Print the data that follows exactly.

[Entries taken from a collection]
»»

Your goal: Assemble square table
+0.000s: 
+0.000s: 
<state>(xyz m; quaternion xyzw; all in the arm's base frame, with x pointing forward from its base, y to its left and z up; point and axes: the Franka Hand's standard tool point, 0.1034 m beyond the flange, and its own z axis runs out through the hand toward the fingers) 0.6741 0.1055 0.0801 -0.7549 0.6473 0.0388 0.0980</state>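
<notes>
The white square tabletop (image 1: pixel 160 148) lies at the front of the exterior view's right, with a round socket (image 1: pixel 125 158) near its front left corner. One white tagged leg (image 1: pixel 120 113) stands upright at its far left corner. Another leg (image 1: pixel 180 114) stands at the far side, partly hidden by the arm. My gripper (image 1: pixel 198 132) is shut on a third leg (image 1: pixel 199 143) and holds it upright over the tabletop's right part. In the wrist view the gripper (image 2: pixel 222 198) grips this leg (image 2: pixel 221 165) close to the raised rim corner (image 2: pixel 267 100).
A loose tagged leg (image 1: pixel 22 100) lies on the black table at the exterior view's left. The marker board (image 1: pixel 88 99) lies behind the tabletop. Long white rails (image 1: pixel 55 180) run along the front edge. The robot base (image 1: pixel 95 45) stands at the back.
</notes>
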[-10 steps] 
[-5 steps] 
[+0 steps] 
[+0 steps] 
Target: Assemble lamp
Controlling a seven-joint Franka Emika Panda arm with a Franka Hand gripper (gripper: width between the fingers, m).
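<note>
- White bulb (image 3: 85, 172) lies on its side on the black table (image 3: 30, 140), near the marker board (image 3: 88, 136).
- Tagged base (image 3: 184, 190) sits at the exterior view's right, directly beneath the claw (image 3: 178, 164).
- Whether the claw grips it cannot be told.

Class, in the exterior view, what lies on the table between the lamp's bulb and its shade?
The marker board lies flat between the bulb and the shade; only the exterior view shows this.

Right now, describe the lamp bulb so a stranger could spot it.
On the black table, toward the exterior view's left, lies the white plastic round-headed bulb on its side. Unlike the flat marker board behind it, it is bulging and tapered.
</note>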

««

RESPONSE TO THE EXERCISE –
Your goal: Assemble square table
+0.000s: 
+0.000s: 
<state>(xyz m; quaternion xyzw; all in the arm's base frame, with x pointing forward from its base, y to its left and z up; point and axes: the Franka Hand's standard tool point, 0.1034 m beyond the flange, and its own z axis runs out through the hand toward the fingers) 0.6741 0.1055 0.0801 -0.7549 0.6473 0.0388 0.0980</state>
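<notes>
The white square tabletop (image 1: pixel 160 148) lies at the front of the exterior view's right, with a round socket (image 1: pixel 125 158) near its front left corner. One white tagged leg (image 1: pixel 120 113) stands upright at its far left corner. Another leg (image 1: pixel 180 114) stands at the far side, partly hidden by the arm. My gripper (image 1: pixel 198 132) is shut on a third leg (image 1: pixel 199 143) and holds it upright over the tabletop's right part. In the wrist view the gripper (image 2: pixel 222 198) grips this leg (image 2: pixel 221 165) close to the raised rim corner (image 2: pixel 267 100).
A loose tagged leg (image 1: pixel 22 100) lies on the black table at the exterior view's left. The marker board (image 1: pixel 88 99) lies behind the tabletop. Long white rails (image 1: pixel 55 180) run along the front edge. The robot base (image 1: pixel 95 45) stands at the back.
</notes>
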[-10 steps] 
[-5 steps] 
[+0 steps] 
[+0 steps] 
Target: Assemble lamp
Controlling a seven-joint Franka Emika Panda arm with a Franka Hand gripper (gripper: width between the fingers, m).
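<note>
- White bulb (image 3: 85, 172) lies on its side on the black table (image 3: 30, 140), near the marker board (image 3: 88, 136).
- Tagged base (image 3: 184, 190) sits at the exterior view's right, directly beneath the claw (image 3: 178, 164).
- Whether the claw grips it cannot be told.

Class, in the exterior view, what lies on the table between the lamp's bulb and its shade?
The marker board lies flat between the bulb and the shade; only the exterior view shows this.

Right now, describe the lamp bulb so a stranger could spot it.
On the black table, toward the exterior view's left, lies the white plastic round-headed bulb on its side. Unlike the flat marker board behind it, it is bulging and tapered.
</note>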

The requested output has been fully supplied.